EXTRACTED DATA:
-- Opening Marker --
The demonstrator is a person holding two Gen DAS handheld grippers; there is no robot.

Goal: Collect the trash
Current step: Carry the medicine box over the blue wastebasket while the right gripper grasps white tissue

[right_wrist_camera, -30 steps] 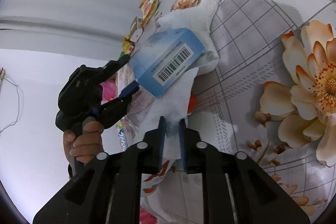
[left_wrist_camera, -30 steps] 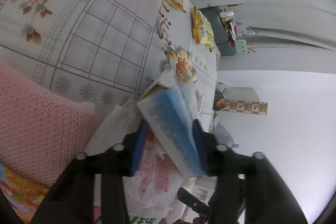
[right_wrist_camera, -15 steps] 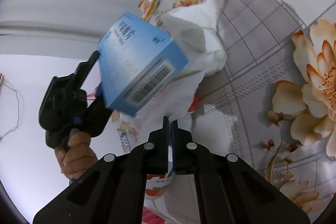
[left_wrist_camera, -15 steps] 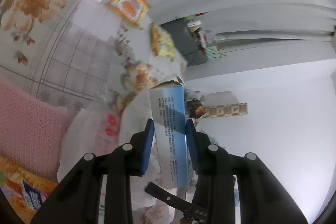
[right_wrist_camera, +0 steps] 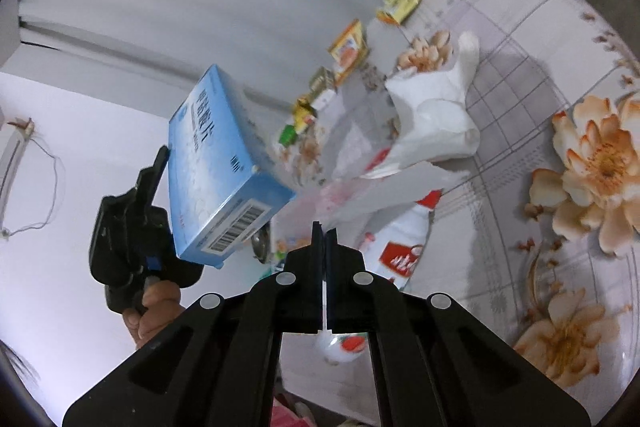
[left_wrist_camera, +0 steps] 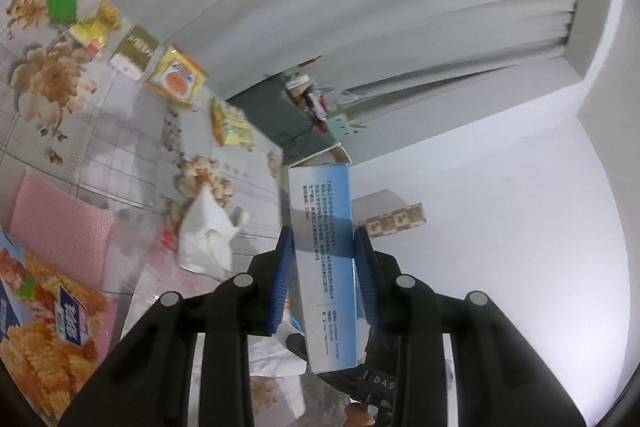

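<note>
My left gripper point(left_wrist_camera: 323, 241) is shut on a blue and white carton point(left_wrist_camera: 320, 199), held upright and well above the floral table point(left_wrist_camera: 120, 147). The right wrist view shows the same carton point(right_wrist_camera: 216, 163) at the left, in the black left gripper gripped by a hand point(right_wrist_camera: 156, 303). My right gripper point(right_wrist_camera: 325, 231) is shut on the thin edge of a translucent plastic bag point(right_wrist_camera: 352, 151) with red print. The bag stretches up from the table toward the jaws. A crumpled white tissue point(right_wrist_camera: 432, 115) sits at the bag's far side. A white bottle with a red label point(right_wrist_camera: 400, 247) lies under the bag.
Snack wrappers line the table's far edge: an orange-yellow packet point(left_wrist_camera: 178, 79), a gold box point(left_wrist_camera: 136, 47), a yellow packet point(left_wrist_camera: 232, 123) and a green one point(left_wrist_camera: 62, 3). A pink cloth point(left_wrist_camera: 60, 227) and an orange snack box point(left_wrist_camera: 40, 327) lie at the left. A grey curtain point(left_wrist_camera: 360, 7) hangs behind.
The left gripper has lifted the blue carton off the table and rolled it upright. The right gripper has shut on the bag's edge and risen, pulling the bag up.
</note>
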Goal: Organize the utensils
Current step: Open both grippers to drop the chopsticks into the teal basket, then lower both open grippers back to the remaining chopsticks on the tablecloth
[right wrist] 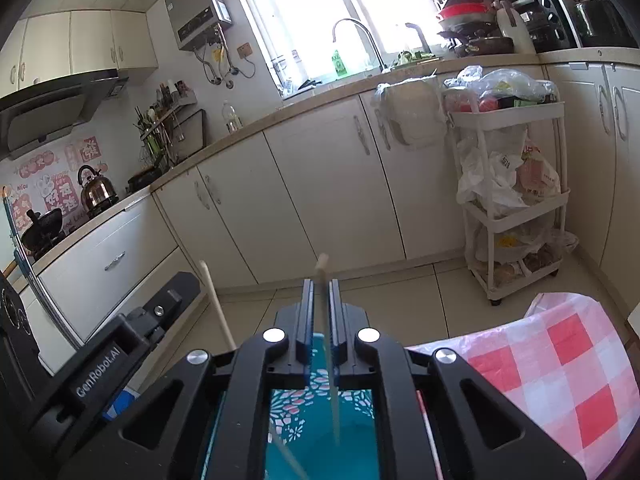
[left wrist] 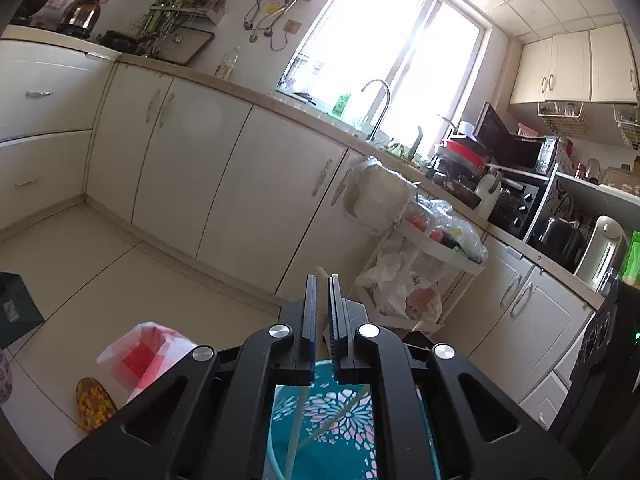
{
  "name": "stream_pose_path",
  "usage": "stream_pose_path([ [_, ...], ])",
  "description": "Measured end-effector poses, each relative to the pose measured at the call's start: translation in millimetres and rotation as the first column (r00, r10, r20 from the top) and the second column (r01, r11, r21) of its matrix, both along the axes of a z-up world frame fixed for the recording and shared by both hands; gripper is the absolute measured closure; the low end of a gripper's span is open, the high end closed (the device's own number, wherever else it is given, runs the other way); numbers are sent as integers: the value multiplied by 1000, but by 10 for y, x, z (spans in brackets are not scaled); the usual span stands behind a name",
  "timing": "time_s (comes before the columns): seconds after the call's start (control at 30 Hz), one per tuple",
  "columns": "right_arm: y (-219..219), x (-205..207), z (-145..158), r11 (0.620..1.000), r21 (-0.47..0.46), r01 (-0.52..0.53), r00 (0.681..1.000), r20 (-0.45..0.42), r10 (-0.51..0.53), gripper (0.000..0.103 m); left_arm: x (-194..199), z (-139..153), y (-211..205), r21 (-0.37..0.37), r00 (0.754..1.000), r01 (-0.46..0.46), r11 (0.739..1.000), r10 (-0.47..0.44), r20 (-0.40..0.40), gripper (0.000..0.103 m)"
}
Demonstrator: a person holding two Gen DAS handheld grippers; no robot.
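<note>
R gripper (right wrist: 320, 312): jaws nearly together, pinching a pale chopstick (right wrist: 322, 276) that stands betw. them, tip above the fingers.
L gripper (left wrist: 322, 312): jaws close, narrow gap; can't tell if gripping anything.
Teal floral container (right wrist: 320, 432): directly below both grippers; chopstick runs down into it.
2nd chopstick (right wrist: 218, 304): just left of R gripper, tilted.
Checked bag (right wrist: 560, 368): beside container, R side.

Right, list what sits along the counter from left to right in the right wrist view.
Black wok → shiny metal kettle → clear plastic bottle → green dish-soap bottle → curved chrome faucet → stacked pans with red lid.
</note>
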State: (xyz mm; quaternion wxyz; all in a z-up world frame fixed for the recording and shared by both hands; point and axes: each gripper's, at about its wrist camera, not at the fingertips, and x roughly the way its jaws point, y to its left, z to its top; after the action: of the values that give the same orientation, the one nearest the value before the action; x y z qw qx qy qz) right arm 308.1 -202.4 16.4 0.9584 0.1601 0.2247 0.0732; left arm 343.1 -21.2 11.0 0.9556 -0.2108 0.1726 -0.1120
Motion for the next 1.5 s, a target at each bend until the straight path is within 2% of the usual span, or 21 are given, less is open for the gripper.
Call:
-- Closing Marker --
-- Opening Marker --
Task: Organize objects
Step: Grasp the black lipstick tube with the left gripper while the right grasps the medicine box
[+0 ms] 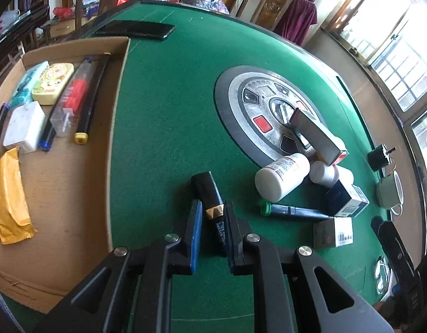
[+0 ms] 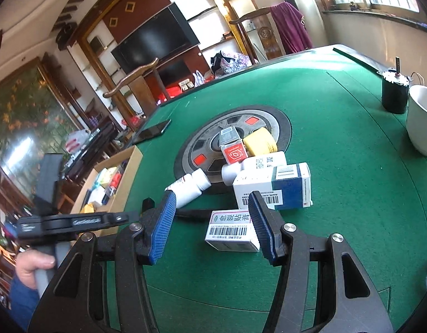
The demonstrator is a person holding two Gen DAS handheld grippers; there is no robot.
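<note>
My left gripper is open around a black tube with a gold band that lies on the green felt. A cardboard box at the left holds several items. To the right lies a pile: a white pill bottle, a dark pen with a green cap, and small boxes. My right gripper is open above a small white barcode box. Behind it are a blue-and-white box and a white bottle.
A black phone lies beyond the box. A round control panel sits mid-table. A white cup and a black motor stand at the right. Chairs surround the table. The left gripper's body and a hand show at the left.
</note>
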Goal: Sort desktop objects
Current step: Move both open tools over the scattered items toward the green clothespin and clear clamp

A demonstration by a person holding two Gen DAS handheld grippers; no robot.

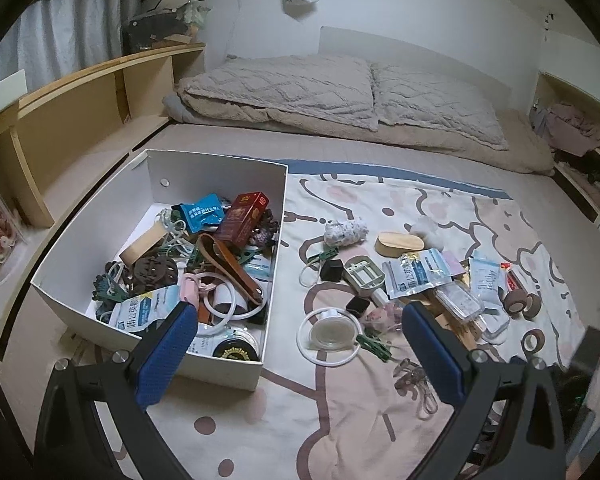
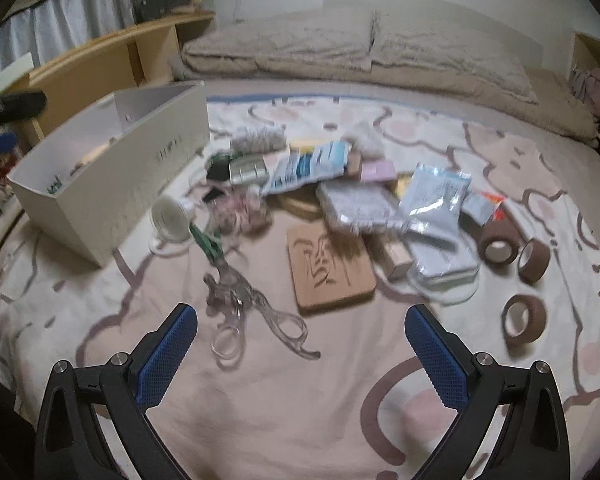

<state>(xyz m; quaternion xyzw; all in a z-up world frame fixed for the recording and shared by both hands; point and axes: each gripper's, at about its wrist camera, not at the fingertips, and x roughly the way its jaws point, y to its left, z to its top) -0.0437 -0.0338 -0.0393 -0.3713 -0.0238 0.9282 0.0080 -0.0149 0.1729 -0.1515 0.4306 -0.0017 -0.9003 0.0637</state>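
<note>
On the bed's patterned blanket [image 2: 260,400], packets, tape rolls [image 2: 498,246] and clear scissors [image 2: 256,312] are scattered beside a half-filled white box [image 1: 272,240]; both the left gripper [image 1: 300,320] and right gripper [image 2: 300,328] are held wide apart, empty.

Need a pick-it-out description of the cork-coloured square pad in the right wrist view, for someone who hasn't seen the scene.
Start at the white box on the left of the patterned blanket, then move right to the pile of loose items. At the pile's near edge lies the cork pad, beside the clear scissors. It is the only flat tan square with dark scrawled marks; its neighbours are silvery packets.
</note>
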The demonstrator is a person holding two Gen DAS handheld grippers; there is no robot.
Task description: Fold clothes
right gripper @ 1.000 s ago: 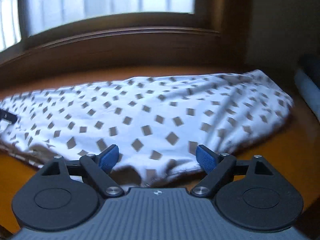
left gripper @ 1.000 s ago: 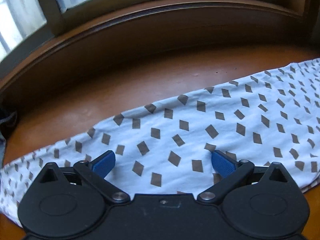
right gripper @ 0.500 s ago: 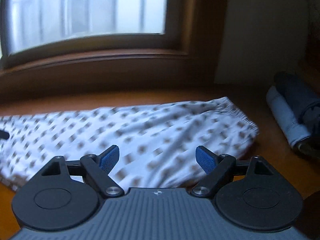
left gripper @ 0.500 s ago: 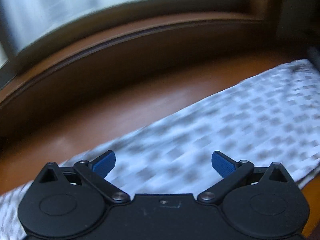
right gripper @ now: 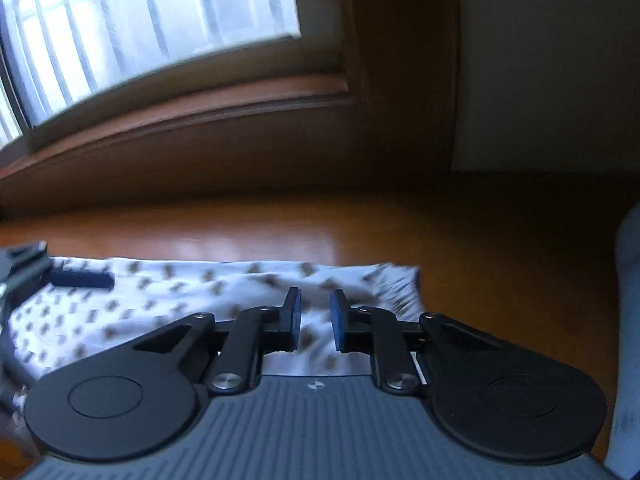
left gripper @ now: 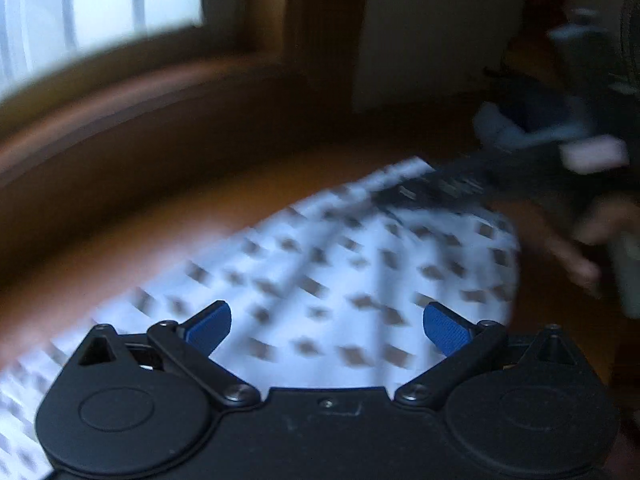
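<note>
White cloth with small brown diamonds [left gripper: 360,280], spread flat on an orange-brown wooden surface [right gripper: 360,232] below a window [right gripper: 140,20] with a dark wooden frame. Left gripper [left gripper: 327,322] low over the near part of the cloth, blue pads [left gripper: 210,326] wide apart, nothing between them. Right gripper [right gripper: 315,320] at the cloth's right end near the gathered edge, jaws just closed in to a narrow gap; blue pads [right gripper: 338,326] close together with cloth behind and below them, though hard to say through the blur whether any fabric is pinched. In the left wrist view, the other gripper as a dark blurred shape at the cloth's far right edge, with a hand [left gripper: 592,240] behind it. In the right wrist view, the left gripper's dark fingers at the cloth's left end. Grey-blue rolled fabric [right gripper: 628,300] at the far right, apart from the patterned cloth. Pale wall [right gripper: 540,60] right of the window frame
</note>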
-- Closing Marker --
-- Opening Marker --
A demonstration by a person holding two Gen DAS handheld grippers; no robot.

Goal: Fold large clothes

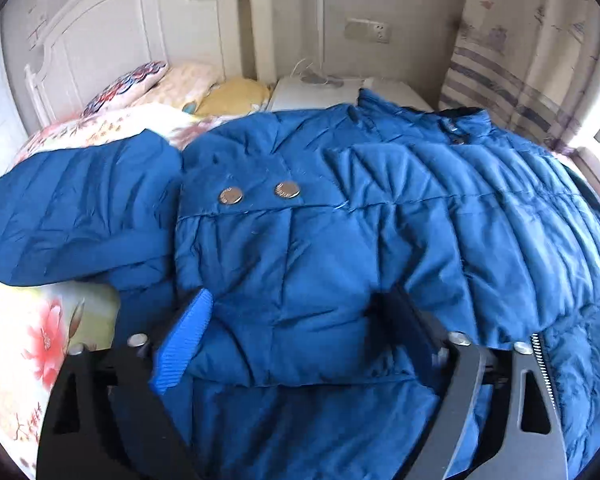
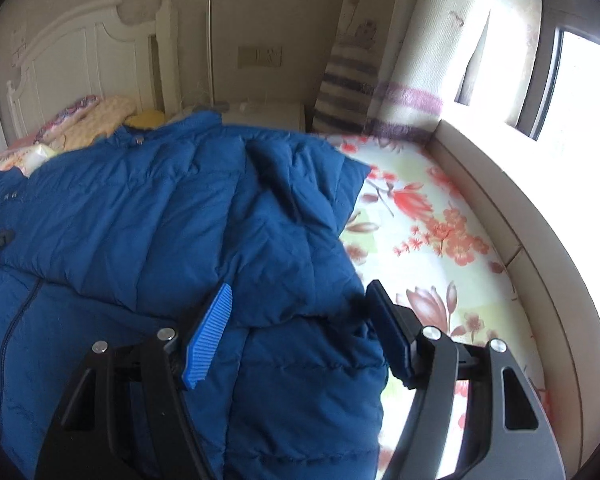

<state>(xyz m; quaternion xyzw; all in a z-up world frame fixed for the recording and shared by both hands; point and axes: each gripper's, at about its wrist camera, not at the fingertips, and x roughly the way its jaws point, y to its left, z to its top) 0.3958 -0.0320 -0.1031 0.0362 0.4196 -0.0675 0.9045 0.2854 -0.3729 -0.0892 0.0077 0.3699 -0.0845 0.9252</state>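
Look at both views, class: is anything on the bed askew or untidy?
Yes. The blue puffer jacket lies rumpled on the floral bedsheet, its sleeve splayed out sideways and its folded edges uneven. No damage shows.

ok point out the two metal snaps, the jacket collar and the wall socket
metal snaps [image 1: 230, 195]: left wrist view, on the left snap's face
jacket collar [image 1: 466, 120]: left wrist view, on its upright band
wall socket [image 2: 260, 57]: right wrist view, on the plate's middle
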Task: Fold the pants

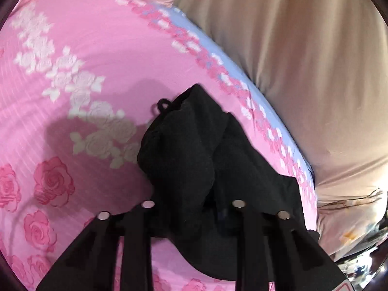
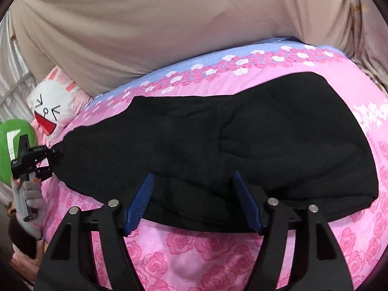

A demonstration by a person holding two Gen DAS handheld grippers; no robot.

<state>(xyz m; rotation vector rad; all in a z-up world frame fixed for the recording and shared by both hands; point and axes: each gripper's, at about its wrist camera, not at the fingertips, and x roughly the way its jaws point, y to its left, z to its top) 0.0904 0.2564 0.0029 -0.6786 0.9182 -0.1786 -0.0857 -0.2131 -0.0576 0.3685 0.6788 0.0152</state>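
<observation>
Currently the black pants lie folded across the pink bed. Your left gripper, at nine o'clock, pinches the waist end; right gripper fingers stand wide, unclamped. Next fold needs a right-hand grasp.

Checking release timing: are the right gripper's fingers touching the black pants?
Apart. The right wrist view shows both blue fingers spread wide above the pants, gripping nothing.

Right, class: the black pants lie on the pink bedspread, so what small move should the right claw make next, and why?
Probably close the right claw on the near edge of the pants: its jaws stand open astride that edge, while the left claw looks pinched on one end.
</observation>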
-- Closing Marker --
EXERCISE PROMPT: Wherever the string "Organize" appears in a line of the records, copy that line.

SOLVED PROBLEM:
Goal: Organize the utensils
Task: Organize objects

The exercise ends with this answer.